As most people access their phones around 50 times a day, if they come back to the site, there will be a new article 50 times a day.
In the Philippines, where there are more registered mobile phones than the actual population, the ASN-SI alliance will focus on those aged 15 to 35.
ASN’s channels are on Skycable and the group also has a very close relationship with TV5, which carries some syndicated content, such as Superbowl and some NCAA games, Kressner said.
Citing ASN’s existing exclusive partnership with London-based football club Chelsea for most Asian countries, Kessner said: “We are very used to taking a non-local language and localizing the coverage, whether videos or articles. It’s very important and that’s what’s exactly what we’re going to do with the SI content.”
The idea of localizing coverage is not to just exactly translate the content word for word “but to put a local spin on it,” Kressner said.
In Metro Manila, Kressner said the group was working with a team of local hosts—a mix of young adults and experienced people.
“Some will be in front of the camera doing video. Some will write articles. For those 20 hosts, we have 15 editors we’ll be using. We will localize up to 50 stories a day from SI and we will localize up to 25 videos a day,” he said.
ASN will have access to 18,000 articles and 9,000 videos from SI so it’s just a question of how much can be produced locally, he noted.
“From our side, it’s a huge commitment to make, so we want to make sure fantastic content from SI will be consumed by local sports fans, not only in translative terms but also in a way that will make sense for them,” he said.
Of all sports outside the Philippines, for instance, Kressner said NBA was covered the strongest because of the country’s strong basketball league and basketball association.
So the team will have court-side reporters talking about college basketball so if they know basketball, the local staff will be able to take an article or video produced by SI and reproduce it in a way that will be relevant to local audience and using the local language.
“The Philippines is very important for us, so we have more local hosts and editors today in Philippines than in every other market. This is definitely a priority market,” he said.
Why not broadcast in English, which is widely spoken in the Philippines? Kressner said: “We asked them (hosts), [in] what [language] are you going to write? English or Tagalog? The majority of them said I’d feel more comfortable writing in Tagalog because that’s the language I use to speak with my friends.”

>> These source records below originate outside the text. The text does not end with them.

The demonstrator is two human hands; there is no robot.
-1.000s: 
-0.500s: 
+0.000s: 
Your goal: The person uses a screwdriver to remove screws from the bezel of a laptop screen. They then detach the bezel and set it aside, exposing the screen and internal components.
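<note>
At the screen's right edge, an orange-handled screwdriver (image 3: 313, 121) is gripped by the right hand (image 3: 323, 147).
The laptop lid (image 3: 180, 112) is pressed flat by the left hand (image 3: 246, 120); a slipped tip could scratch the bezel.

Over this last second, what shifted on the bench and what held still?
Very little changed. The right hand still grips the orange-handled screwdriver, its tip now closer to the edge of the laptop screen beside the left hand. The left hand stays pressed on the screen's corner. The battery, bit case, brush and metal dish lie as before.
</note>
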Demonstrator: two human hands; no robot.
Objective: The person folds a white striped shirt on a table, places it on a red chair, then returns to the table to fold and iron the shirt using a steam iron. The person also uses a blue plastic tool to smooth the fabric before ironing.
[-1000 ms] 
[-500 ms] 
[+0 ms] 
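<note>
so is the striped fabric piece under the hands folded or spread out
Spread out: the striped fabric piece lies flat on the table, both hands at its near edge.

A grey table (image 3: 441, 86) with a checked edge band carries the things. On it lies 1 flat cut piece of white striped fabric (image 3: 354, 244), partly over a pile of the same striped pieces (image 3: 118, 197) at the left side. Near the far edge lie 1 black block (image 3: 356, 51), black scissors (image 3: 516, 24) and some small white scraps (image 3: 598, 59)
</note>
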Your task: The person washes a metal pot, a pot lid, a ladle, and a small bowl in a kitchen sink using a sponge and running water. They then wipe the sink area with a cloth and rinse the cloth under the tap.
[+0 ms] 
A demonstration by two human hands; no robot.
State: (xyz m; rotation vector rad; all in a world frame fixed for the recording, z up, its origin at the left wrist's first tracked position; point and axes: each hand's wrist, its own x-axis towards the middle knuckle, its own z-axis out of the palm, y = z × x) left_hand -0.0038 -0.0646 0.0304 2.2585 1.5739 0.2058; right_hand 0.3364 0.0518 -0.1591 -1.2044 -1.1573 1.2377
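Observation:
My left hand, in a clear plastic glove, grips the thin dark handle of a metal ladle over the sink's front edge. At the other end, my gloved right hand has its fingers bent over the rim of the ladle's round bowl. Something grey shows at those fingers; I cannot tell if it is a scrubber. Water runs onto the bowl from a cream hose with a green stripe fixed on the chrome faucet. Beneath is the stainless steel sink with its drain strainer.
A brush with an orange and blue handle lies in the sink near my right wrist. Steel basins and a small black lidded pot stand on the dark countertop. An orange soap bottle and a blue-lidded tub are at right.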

The ASN chief also feels strongly for youth-oriented programs and other content that can be brought to the region, such as “Underdogs”—which talks about young people and how sports changed their lives.
He also cited “SI Kids,” where in the United States, SI taps kids to blog about sports and also create a lot of content for a much younger audience.

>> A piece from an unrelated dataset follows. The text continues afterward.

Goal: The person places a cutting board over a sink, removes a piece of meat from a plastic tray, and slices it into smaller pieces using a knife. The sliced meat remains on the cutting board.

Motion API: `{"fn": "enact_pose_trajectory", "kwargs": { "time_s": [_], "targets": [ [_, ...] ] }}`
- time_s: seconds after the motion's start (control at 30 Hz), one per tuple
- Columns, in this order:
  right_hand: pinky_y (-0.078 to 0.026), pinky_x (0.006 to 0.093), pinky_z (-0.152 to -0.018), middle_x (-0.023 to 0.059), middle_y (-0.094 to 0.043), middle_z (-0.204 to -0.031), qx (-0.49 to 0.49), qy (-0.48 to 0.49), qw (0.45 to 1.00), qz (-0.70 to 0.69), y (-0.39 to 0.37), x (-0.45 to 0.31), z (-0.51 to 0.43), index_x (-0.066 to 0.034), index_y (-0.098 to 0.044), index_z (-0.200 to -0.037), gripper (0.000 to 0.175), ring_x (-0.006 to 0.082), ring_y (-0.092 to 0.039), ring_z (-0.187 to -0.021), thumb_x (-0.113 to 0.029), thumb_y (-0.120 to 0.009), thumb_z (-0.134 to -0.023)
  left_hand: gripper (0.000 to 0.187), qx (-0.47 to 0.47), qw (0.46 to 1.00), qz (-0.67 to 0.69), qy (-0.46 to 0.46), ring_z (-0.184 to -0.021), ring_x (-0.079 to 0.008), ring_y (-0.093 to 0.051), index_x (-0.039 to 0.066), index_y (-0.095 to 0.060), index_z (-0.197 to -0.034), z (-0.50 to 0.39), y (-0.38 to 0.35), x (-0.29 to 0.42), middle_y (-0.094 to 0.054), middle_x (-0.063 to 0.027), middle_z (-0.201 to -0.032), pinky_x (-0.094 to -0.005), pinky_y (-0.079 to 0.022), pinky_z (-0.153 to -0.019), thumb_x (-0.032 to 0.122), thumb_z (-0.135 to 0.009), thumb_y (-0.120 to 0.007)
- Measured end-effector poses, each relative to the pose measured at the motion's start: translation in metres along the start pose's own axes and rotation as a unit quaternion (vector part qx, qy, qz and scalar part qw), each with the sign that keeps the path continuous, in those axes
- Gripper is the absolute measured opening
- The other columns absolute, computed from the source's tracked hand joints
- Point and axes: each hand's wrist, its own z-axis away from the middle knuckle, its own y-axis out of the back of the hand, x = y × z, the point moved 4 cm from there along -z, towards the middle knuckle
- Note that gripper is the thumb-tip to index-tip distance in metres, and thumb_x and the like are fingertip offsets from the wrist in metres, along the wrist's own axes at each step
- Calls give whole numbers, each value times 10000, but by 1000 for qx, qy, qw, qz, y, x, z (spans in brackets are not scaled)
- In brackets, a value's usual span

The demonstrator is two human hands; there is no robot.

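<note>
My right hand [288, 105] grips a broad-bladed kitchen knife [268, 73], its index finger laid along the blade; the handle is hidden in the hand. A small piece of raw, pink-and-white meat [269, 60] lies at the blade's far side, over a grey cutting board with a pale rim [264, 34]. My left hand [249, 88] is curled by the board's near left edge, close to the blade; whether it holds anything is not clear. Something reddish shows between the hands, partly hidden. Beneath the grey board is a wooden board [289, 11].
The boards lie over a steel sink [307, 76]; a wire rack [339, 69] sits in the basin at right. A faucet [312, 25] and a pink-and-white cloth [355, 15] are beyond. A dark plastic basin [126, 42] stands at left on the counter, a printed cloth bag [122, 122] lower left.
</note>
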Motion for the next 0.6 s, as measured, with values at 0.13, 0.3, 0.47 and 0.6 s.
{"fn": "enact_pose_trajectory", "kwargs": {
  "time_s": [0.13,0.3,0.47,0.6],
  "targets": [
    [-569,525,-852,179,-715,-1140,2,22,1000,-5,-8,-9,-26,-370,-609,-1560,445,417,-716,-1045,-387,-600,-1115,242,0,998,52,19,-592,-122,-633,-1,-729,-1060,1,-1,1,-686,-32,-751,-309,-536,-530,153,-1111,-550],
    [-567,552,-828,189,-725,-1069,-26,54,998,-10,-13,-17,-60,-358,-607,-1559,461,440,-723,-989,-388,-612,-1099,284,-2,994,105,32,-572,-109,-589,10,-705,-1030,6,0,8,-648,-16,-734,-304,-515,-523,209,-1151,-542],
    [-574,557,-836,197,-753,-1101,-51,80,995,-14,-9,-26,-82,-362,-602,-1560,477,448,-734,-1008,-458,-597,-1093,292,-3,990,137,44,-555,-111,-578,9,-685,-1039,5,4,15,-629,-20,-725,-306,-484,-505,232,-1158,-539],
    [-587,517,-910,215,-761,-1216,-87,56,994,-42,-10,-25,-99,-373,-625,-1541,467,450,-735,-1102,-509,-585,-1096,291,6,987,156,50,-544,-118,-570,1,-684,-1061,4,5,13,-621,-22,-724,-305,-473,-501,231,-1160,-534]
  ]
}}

“It talks much about American sports but it can also be very localized. We’re going to look at gymnastics, many types of college sports. You have local basketball and it’s very important for us because SI kids start at five to seven years and moves up to young adults,” he said.
Apart from gaining an audience and marketing this alliance, Kressner said it was very important for this alliance to be a good local corporate citizen and help instill good social values in the Philippines.
And for the digital platforms, while 4G is not yet widely available in the Philippines, it is at least present in most parts of Metro Manila, Kressner said. While he would like to see better bandwidth, the current broadband speed—combined with the much-improved technology on compression—was sufficient to broadcast relevant content, he added.
“For our fans in the Philippines, it’s a win-win because we will supply something that they haven’t seen before in terms of the depth and width of the articles and the reporting on sports that are relevant to the Philippines like NBA,” he said.